Some exam questions have multiple distracting pieces of information. There could be a valid reason for this, such as it really being a question about determining what is relevant. But, aside from a case like that, an attempt to bamboozle leads to a less reliable exam question.

FFP10: All of the Above, None of the Above, Neither of Those

Don’t bother with ‘all of the above’ and ’none of the above’ options. Consider the exam question below:

  • In C++, which of the following things can be const?
    1. member functions
    2. member variables
    3. function parameters
    4. all of A, B, C
    5. none of A, B, C
    • wrong

Let’s say that a taker is pretty sure that A and B are true but is uncertain about C. The taker cannot select both A and B - only one option may be selected. Therefore, the answer must be D. They came to the correct solution by good exam technique, which is, admittedly, satisfying on the part of the taker.

The corrected question is presented below:

  • Select which of the following things in C++ can be const:
    1. member functions
    2. member variables
    3. function parameters
    • correct
The taker has three binary choices and no logic or correlations to ponder. The earlier version had five possibilities with a bias towards ‘all of the above’, and the improved version has eight possibilities with no bias. The rewritten question is more reliable.

FFP11: Use Current Code

Only use code that would be considered reasonable code. For example, do not test on pre generic collection types in C#. They haven’t been necessary since 2005 and can be learned readily through the APIs if the test taker understands the concepts.

FFP12: Use a Die if Writing Multiple Choice Questions

Use a genuine random device to decide which option, or options, is correct in multiple-choice questions. People are bad at being random number generators. You can splash out and buy yourself a fancy set of gaming dice.

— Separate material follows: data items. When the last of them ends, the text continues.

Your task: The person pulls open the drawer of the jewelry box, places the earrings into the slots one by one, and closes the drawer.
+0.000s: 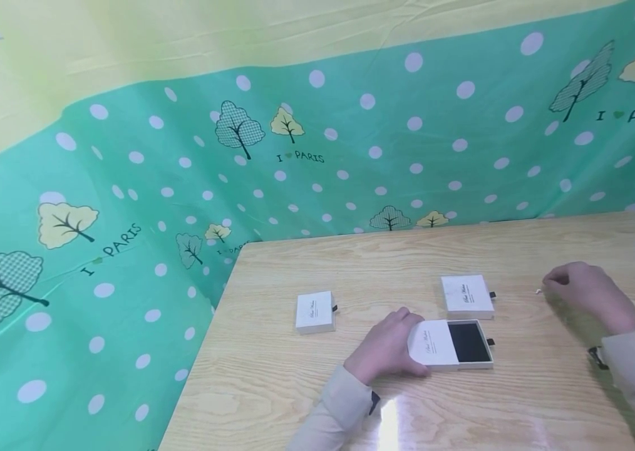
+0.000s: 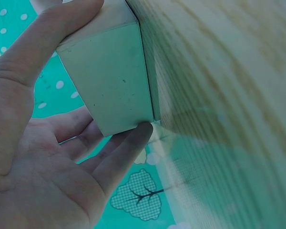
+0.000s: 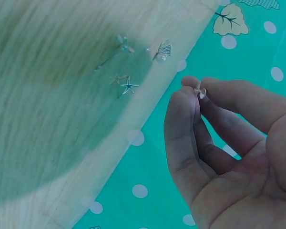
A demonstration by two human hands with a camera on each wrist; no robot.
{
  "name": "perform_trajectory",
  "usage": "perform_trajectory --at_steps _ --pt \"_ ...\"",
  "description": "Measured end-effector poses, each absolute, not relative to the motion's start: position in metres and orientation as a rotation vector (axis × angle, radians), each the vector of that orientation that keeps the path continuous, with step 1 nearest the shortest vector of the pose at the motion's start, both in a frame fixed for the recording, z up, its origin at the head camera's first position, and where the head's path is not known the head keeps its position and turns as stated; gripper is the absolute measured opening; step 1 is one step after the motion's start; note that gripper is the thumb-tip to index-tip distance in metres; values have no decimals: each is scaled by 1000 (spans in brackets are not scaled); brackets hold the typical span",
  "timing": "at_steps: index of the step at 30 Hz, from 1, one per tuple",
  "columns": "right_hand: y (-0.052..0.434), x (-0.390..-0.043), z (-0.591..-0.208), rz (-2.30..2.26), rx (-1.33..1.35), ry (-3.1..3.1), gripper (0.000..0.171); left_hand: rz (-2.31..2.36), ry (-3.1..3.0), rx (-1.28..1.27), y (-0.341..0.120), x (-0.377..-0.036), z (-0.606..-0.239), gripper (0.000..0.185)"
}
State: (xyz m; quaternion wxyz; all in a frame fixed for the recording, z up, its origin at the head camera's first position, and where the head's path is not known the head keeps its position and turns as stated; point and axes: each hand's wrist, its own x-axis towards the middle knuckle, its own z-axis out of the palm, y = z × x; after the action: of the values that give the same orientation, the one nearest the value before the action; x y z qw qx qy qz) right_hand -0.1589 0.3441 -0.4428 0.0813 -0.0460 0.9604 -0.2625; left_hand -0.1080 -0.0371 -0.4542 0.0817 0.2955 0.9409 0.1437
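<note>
My left hand grips the left end of a small white drawer box, its thumb on one side and fingers on the other. The drawer is slid partly out to the right, showing a black lining and a dark pull tab. In the left wrist view, the closed white end of the box fills the hand's grasp. Off to the right, my right hand pinches a tiny shiny piece of jewellery between thumb and fingertips; its exact shape is too small to tell.
Behind the held box lies another white box, shut, and a similar one sits farther left. In the right wrist view, a starfish-shaped piece, a dragonfly-like piece and a triangular trinket lie on the wooden table. A green polka-dot curtain hangs behind.
</note>
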Motion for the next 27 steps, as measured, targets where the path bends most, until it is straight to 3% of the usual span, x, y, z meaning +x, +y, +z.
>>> perform_trajectory --at_steps 9,27 --pt "340 -158 -439 -800 -195 2884 23 442 2807 886 -37 -108 -455 87" --pt "331 -152 -439 -866 -202 2923 22 441 2799 888 -38 -109 -456 86"
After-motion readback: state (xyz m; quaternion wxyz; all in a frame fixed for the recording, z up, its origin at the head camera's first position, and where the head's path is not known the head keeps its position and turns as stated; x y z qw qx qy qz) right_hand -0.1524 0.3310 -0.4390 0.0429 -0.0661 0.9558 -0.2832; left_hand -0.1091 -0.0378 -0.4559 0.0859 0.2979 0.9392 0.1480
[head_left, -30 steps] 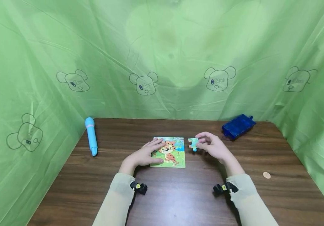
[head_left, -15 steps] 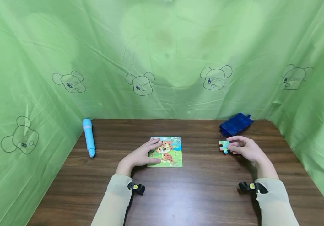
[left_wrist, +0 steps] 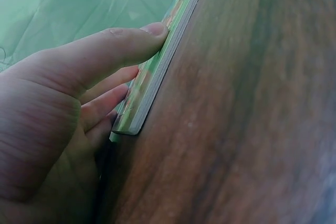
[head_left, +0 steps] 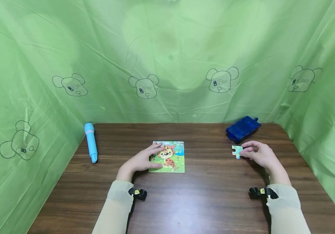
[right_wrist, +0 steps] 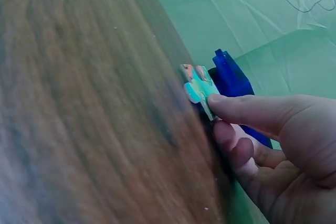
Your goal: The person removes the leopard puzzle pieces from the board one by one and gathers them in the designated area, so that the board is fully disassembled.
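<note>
A square picture puzzle [head_left: 171, 159] with a spotted cub lies flat at the middle of the brown table [head_left: 202, 201]. My left hand [head_left: 155, 157] rests on its left part, fingers fairly straight across the picture and the thumb against the near edge. The left wrist view shows the thumb [left_wrist: 131, 43] pressed to the puzzle's edge [left_wrist: 157, 74]. My right hand [head_left: 243, 152] pinches a small blue-green puzzle piece [head_left: 237, 151] low over the table at the right. In the right wrist view the piece [right_wrist: 198, 87] sits between thumb and fingers [right_wrist: 236, 109].
A dark blue plastic box [head_left: 242, 129] lies just behind the right hand, also seen as the blue box [right_wrist: 231, 80] past the piece. A light blue pen-shaped toy [head_left: 90, 142] lies at the table's left edge. Green cloth [head_left: 167, 58] hangs round the back and sides.
My right hand has carried the puzzle piece from beside the puzzle's right edge out to the right, close in front of the blue box. The left hand has stayed on the puzzle.
</note>
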Tool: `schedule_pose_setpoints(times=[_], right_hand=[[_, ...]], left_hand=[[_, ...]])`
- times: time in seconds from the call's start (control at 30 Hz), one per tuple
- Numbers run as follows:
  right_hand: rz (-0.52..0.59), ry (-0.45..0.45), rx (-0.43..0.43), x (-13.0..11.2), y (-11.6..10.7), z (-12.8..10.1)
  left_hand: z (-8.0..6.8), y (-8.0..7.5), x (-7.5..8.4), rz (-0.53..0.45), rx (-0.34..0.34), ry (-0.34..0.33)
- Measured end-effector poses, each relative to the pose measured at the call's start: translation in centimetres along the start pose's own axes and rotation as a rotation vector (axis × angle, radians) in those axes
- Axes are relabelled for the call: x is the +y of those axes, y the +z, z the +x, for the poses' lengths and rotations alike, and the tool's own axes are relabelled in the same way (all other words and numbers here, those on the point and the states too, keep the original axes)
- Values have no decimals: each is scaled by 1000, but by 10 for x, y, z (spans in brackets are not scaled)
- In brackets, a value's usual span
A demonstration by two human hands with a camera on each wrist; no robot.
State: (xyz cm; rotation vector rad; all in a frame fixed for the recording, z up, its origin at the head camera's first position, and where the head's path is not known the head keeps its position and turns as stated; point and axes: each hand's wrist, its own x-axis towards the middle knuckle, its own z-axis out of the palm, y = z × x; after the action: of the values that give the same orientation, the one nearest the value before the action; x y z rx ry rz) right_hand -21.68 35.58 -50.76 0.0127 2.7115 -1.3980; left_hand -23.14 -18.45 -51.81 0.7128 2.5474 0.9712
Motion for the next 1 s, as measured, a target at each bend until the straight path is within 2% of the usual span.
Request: schedule_pose_setpoints(times=[0.2, 0.43, 1.0], right_hand=[[-123, 3, 39, 2, 3, 3], [-205, -26, 68, -2, 8, 7], [-177, 13, 76, -7, 11, 6]], left_hand=[[-1, 0, -1, -11, -1, -2], [0, -1, -1, -8, 8, 26], [1, -1, 0, -11, 7, 15]])
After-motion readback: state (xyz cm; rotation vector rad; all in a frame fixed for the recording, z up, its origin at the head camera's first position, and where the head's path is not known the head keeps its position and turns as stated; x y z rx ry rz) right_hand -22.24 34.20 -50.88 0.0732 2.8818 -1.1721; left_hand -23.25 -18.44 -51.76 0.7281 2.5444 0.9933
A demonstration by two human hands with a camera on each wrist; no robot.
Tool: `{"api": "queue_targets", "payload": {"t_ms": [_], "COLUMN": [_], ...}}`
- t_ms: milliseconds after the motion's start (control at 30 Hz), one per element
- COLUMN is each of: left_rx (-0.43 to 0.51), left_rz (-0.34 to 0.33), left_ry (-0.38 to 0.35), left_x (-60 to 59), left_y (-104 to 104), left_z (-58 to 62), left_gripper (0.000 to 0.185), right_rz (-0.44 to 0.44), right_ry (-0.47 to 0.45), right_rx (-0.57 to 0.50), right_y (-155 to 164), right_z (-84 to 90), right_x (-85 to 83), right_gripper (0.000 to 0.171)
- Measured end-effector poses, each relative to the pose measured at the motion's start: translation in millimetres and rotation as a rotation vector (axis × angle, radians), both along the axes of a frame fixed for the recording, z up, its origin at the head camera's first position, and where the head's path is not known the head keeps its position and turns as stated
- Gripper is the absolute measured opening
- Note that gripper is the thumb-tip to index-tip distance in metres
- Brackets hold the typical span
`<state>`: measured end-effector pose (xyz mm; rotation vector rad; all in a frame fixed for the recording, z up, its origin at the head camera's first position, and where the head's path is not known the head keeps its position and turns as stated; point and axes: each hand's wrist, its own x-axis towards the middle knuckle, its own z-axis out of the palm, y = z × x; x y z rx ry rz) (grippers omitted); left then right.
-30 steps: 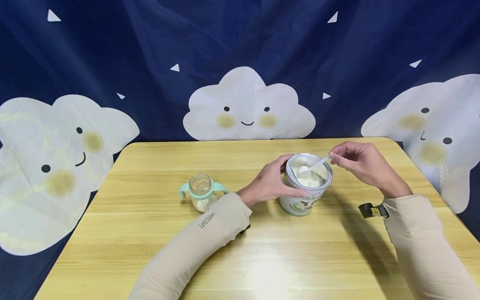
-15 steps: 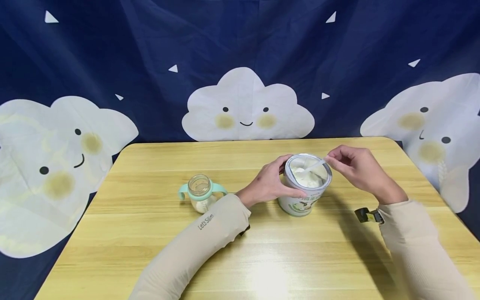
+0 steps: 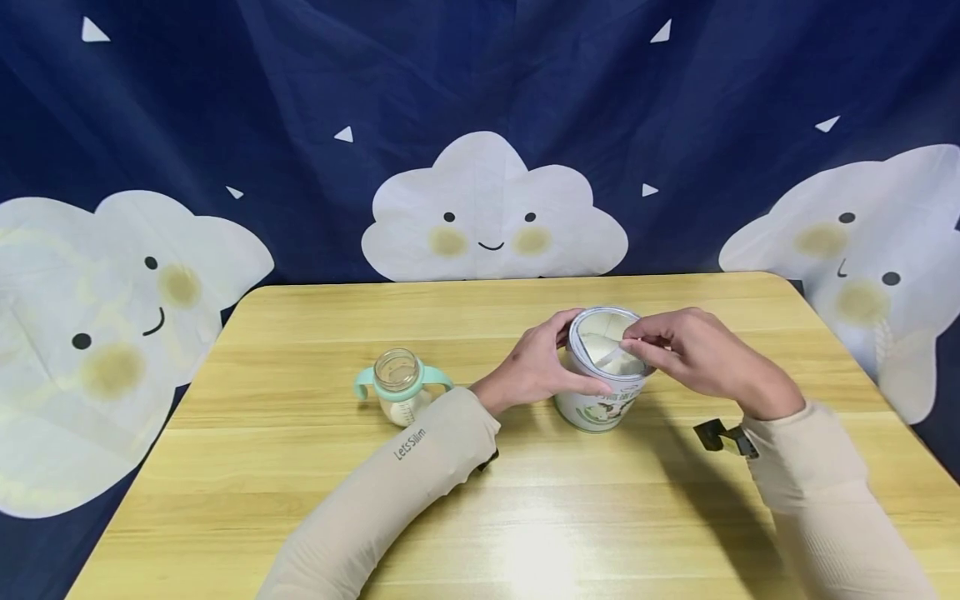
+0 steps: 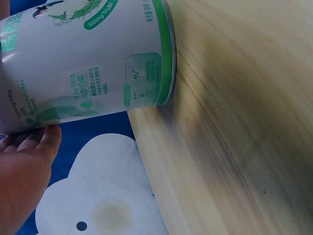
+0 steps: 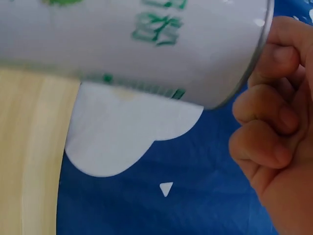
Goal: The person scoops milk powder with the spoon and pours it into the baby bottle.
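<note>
A white milk powder can [image 3: 596, 410] with green print stands on the table, its top uncovered. My left hand [image 3: 534, 367] grips it from the left, thumb across the front; in the left wrist view its fingers [image 4: 49, 142] lie against the can's side. Over the can's right rim, my right hand [image 3: 697, 354] pinches the handle of a whitish scoop [image 3: 607, 358], whose bowl is down inside the can and hard to make out. The right wrist view has curled fingers [image 5: 261, 107] beside the can's rim; the scoop is hidden there.
Left of the can stands a baby bottle [image 3: 397, 385] with mint-green handles and an uncapped mouth, partly hidden by my left sleeve [image 3: 405, 467]. The wooden table [image 3: 300, 333] ends at a dark blue cloth [image 3: 480, 75] printed with clouds.
My right hand has moved left and down toward the can's opening, and the scoop has gone deeper inside. The left hand and can have stayed in place.
</note>
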<state>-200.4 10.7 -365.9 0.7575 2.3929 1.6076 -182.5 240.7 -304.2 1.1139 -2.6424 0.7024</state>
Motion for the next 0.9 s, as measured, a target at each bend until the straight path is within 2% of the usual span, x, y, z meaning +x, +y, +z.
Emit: {"api": "queue_targets", "payload": {"t_ms": [133,267,333,467,767,900], "left_rx": [0.015,0.016,0.007,-0.014,-0.003,-0.003], "left_rz": [-0.014,-0.019,-0.011,0.004,0.009,0.006], "left_ry": [-0.006,-0.011,-0.012,-0.01,-0.016,-0.015], "left_x": [0.9,1.4,1.6,1.5,0.9,-0.1], "left_y": [0.3,0.6,0.6,0.6,-0.7,0.3], "left_z": [-0.2,-0.4,-0.2,0.8,1.5,0.3], "left_gripper": [0.097,0.097,0.098,0.1,0.1,0.1], "right_rz": [0.048,0.082,0.07,-0.018,-0.311,-0.376], "right_ry": [-0.072,-0.194,-0.256,-0.352,-0.503,-0.567], "right_rx": [-0.016,-0.099,-0.149,-0.227,-0.31,-0.436], "right_y": [-1.2,2.5,5.5,12.2,23.3,30.2], "right_z": [2.3,2.8,2.2,0.0,-2.4,-7.5], "right_x": [2.0,2.8,2.8,2.4,-2.4,-5.8], "right_gripper": [0.014,0.015,0.015,0.016,0.029,0.023]}}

FFP13: No Hint-Laden Review Sessions

Review sessions must not be used to provide hints about what is on the imminent exam. It makes the exam less reliable by unfairly rewarding those that turn up for the review session but have not studied all topics.

While hints cannot be given about what is on the actual exam, stressing the most important concepts, and hence what is most likely to be on any exam, is okay. This should not be new information because time spent on a concept should be proportional to its importance and exam appearance likelihood.

The easiest way of not being able to provide hints is not to know the exam questions when doing the review!

There may be situations where this suggestion has to be relaxed a little. Consider multiple instructors teaching separate groups of people taking the same exam. If you realize that you devoted far less time to a topic that will be on the exam than the other instructors, then you may wish to redress the imbalance. There are at least two ways of doing this. Firstly, you can simply say that other instructors devoted more time to an important topic, and in the review you want to make it clear that it is important. The other way is to let a Q&A session ’naturally’ end up at a question which will allow you to spend some time on the topic. The second way is more useful if the topic is not as important. My quotes around ’naturally’ are there to imply that you, as the instructor, will have nudged the questions in that direction by steering or seeding. Good luck seeding in a remote environment though!

FFP14: Provide Past Papers

Providing past papers makes the exam more reliable because takers know the mechanics of the questions and can focus on exam topic competence.

What if you don’t have past papers? Write them! I have had to do this, and, yes, it was more than double the work. Good exam questions are elusive - you have to hunt for them. If you need twice as many, then it will take a lot longer.

I also recommend releasing the marking scheme, if you’re willing. That requires a good quality marking scheme, which I discuss in the third post on exams. In my experience, marking schemes are rarely of a high enough quality and remain hidden to avoid causing a riot. If you know that the marking scheme will be seen, then that can help encourage quality.